▶ [Assignment]: Return each line of the data below verbatim; pictures are to be left out.

▶ [Information shown]:
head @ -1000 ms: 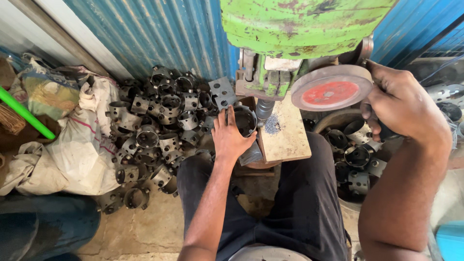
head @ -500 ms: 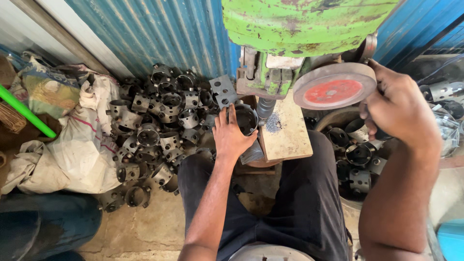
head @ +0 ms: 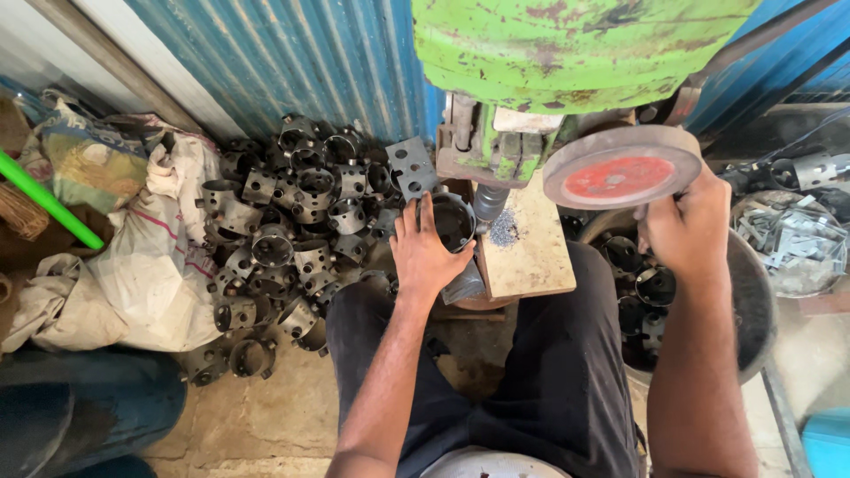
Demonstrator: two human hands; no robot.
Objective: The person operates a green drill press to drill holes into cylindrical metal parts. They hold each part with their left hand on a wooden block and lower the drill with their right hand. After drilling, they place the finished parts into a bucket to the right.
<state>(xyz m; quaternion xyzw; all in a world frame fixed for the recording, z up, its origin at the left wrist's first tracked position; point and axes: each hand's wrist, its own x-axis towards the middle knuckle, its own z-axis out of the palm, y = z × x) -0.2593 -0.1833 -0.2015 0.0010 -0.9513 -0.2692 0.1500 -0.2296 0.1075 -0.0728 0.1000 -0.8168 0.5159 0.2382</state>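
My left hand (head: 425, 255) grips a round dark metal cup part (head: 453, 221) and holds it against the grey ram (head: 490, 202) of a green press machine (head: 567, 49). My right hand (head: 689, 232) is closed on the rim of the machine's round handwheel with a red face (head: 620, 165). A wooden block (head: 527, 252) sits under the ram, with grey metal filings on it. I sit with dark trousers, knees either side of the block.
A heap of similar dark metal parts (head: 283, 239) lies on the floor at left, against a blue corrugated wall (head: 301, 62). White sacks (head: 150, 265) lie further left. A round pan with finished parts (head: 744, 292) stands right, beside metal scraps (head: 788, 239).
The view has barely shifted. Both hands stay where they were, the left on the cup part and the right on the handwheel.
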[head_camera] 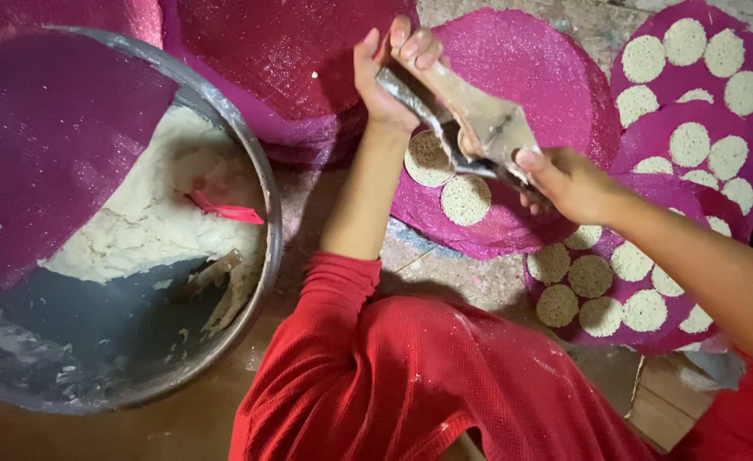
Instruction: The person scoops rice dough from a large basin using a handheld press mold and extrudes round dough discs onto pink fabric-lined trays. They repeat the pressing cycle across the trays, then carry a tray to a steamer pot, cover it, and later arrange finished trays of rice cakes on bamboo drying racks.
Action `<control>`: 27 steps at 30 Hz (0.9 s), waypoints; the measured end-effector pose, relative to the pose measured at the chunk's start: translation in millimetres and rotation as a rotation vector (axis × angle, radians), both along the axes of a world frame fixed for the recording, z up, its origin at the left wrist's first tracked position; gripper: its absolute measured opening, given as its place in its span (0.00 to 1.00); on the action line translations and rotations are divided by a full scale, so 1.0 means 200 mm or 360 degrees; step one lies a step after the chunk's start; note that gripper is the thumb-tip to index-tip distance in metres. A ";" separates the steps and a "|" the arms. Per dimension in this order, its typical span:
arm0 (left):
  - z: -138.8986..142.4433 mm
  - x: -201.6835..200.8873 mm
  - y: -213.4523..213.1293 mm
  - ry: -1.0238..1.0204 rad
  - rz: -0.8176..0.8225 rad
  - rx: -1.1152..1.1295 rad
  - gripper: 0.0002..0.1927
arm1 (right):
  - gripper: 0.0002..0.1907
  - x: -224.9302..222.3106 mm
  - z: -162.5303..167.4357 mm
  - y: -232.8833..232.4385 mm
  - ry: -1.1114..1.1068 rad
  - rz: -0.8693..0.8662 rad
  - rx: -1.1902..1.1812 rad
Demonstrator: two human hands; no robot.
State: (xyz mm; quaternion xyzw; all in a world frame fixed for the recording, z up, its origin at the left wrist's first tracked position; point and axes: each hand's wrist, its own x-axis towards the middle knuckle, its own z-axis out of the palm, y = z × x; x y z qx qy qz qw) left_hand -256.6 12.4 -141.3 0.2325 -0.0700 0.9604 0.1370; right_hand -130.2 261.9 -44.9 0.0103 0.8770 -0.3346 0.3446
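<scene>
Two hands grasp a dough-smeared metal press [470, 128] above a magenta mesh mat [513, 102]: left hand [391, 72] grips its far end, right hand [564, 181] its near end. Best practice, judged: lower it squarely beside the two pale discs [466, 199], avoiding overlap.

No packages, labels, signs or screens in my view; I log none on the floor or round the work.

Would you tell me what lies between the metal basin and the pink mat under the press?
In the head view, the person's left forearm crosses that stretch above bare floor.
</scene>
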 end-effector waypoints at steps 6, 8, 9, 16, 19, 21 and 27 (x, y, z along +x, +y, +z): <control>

▶ [Response below]:
head @ -1000 ms: 
head @ -500 ms: 
head @ +0 ms: 
Demonstrator: two human hands; no robot.
Objective: The person operates a green drill press to drill holes into cylindrical metal parts. They hold each part with their left hand on a wooden block and lower the drill with their right hand. After drilling, they place the finished parts into a bucket to the right.
<state>(xyz m; quaternion xyzw; all in a world frame fixed for the recording, z up, its origin at the left wrist's first tracked position; point and axes: each hand's wrist, its own x-axis towards the middle knuckle, its own z-axis out of the palm, y = z × x) -0.2593 -0.1833 -0.2015 0.0010 -0.9513 -0.2692 0.1500 -0.2296 0.1075 -0.0728 0.1000 -0.8168 0.5159 0.2382</state>
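My left hand (head: 425, 255) grips a round dark metal cup part (head: 453, 221) and holds it against the grey ram (head: 490, 202) of a green press machine (head: 567, 49). My right hand (head: 689, 232) is closed on the rim of the machine's round handwheel with a red face (head: 620, 165). A wooden block (head: 527, 252) sits under the ram, with grey metal filings on it. I sit with dark trousers, knees either side of the block.
A heap of similar dark metal parts (head: 283, 239) lies on the floor at left, against a blue corrugated wall (head: 301, 62). White sacks (head: 150, 265) lie further left. A round pan with finished parts (head: 744, 292) stands right, beside metal scraps (head: 788, 239).
The view has barely shifted. Both hands stay where they were, the left on the cup part and the right on the handwheel.
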[head_camera] 
Instruction: The person scoops rice dough from a large basin using a handheld press mold and extrudes round dough discs onto pink fabric-lined trays. They repeat the pressing cycle across the trays, then carry a tray to a steamer pot, cover it, and later arrange finished trays of rice cakes on bamboo drying racks.
Action `<control>`: 27 steps at 30 Hz (0.9 s), waypoints; the measured end-effector pose, relative to the pose measured at the chunk's start: translation in millimetres and rotation as a rotation vector (axis × angle, radians), both along the axes of a world frame fixed for the recording, z up, its origin at the left wrist's first tracked position; gripper: its absolute measured opening, given as its place in its span (0.00 to 1.00); on the action line translations and rotations are divided by a full scale, so 1.0 means 200 mm or 360 degrees; step one lies a step after the chunk's start; note that gripper is the thumb-tip to index-tip distance in metres. A ";" separates the steps and a "|" the arms. Per dimension in this order, its typical span:
arm0 (left):
  - z: -138.8986..142.4433 mm
  - x: -201.6835..200.8873 mm
  - y: -213.4523..213.1293 mm
  - ry: -1.0238..1.0204 rad
  - rz: -0.8176..0.8225 rad
  - rx: -1.1152..1.1295 rad
  - gripper: 0.0002..0.1927
arm1 (right):
  - gripper: 0.0002..0.1907
  - x: -224.9302..222.3106 mm
  - z: -162.5303..167.4357 mm
  - y: -232.8833..232.4385 mm
  - ry: -1.1114..1.1068 rad
  - rz: -0.8693..0.8662 rad
  - rx: -1.1902..1.1812 rad
Demonstrator: two human hands; no robot.
State: (xyz mm; quaternion xyzw; all in a world frame fixed for the recording, z up, its origin at the left wrist's first tracked position; point and axes: each hand's wrist, its own x-axis towards the middle knuckle, its own z-axis out of the palm, y = z × x; x y z qx qy qz qw) left_hand -256.6 12.4 -141.3 0.2325 -0.0700 0.9604 0.1370; right_hand -130.2 261.9 -44.9 0.0103 0.8770 -0.3346 0.3446
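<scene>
Two hands grasp a dough-smeared metal press [470, 128] above a magenta mesh mat [513, 102]: left hand [391, 72] grips its far end, right hand [564, 181] its near end. Best practice, judged: lower it squarely beside the two pale discs [466, 199], avoiding overlap.

No packages, labels, signs or screens in my view; I log none on the floor or round the work.

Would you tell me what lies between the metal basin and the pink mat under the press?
In the head view, the person's left forearm crosses that stretch above bare floor.
</scene>
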 end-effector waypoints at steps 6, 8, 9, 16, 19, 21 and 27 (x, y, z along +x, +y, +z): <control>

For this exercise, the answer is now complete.